§ The task
The answer must consist of each line below that contains the string "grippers".

§ The data
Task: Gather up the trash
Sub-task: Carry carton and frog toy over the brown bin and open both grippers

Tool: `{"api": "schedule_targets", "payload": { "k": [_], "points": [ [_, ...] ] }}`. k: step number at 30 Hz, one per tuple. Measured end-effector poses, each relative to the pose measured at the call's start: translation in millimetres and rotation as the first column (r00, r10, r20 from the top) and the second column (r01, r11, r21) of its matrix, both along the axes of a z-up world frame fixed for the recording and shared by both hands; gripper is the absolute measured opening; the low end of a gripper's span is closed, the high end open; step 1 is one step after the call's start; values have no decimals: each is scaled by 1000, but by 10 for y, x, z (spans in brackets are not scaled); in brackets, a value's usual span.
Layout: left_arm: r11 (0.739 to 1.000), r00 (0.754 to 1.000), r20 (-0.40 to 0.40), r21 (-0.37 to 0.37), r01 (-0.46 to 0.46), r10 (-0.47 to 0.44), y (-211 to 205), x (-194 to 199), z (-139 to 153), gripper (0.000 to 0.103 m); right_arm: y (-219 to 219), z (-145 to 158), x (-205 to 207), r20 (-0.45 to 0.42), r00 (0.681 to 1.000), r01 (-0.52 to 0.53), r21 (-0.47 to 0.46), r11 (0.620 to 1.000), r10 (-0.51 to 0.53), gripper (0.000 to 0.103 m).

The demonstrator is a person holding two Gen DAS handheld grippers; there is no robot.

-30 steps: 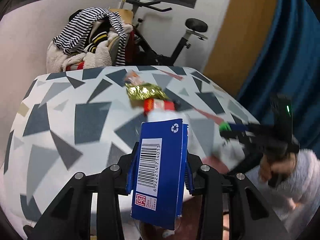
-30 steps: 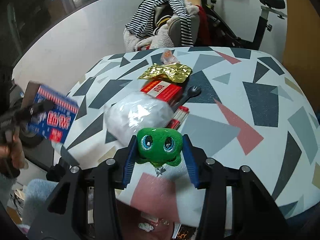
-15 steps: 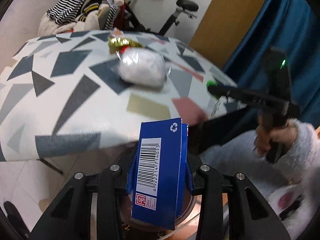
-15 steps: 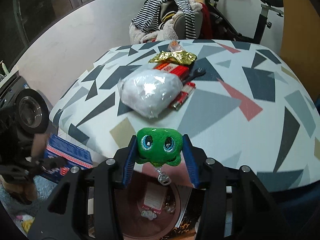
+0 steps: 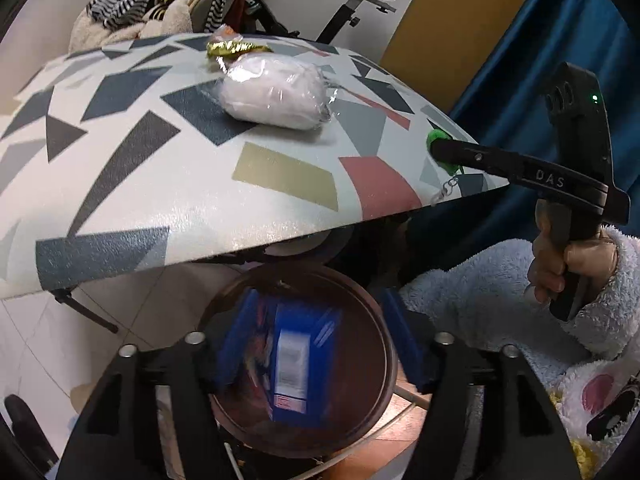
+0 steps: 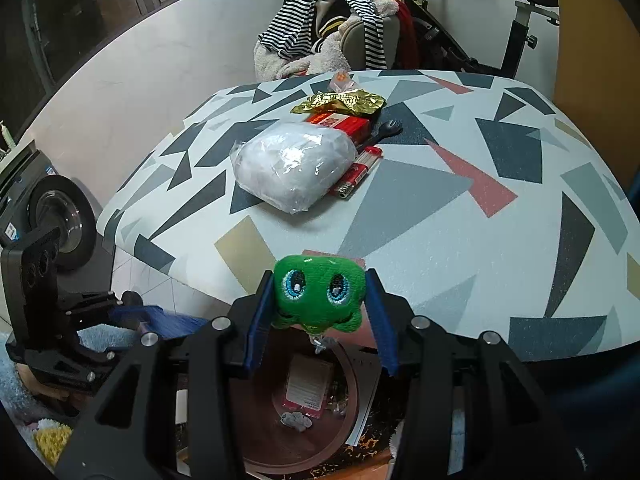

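My left gripper (image 5: 318,340) hangs over a round brown bin (image 5: 384,320) beside the table, and its jaws are opening. The blue barcode box (image 5: 298,364) is blurred and free of the blue pads, dropping inside the bin. My right gripper (image 6: 320,320) is shut on a green plush toy (image 6: 320,292) with blue eyes, at the table's near edge above the same bin (image 6: 352,404). From the left wrist view the toy (image 5: 438,140) shows at the tip of the right gripper (image 5: 444,152). On the table lie a white plastic bag (image 6: 292,164) and a gold wrapper (image 6: 340,102).
The patterned table (image 6: 480,240) also carries a red box (image 6: 344,122), a red tube (image 6: 358,170) and a black tool (image 6: 384,130). A chair piled with clothes (image 6: 332,32) and an exercise bike (image 6: 520,20) stand behind. A fluffy sleeve (image 5: 500,292) is beside the bin.
The left gripper sank from above the table to over the bin, then opened and let go of the blue box. The right gripper, still gripping the toy, drew back to the table edge.
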State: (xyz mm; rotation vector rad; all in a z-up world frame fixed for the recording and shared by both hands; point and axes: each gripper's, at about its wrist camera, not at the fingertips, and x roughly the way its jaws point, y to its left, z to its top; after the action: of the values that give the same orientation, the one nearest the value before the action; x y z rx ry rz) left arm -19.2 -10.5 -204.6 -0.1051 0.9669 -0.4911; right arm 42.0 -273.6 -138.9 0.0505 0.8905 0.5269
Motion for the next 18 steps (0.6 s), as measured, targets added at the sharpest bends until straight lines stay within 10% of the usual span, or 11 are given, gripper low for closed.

§ Response to this task
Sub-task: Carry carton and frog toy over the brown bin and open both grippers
The demonstrator is a person holding two Gen DAS handheld grippers; there is no robot.

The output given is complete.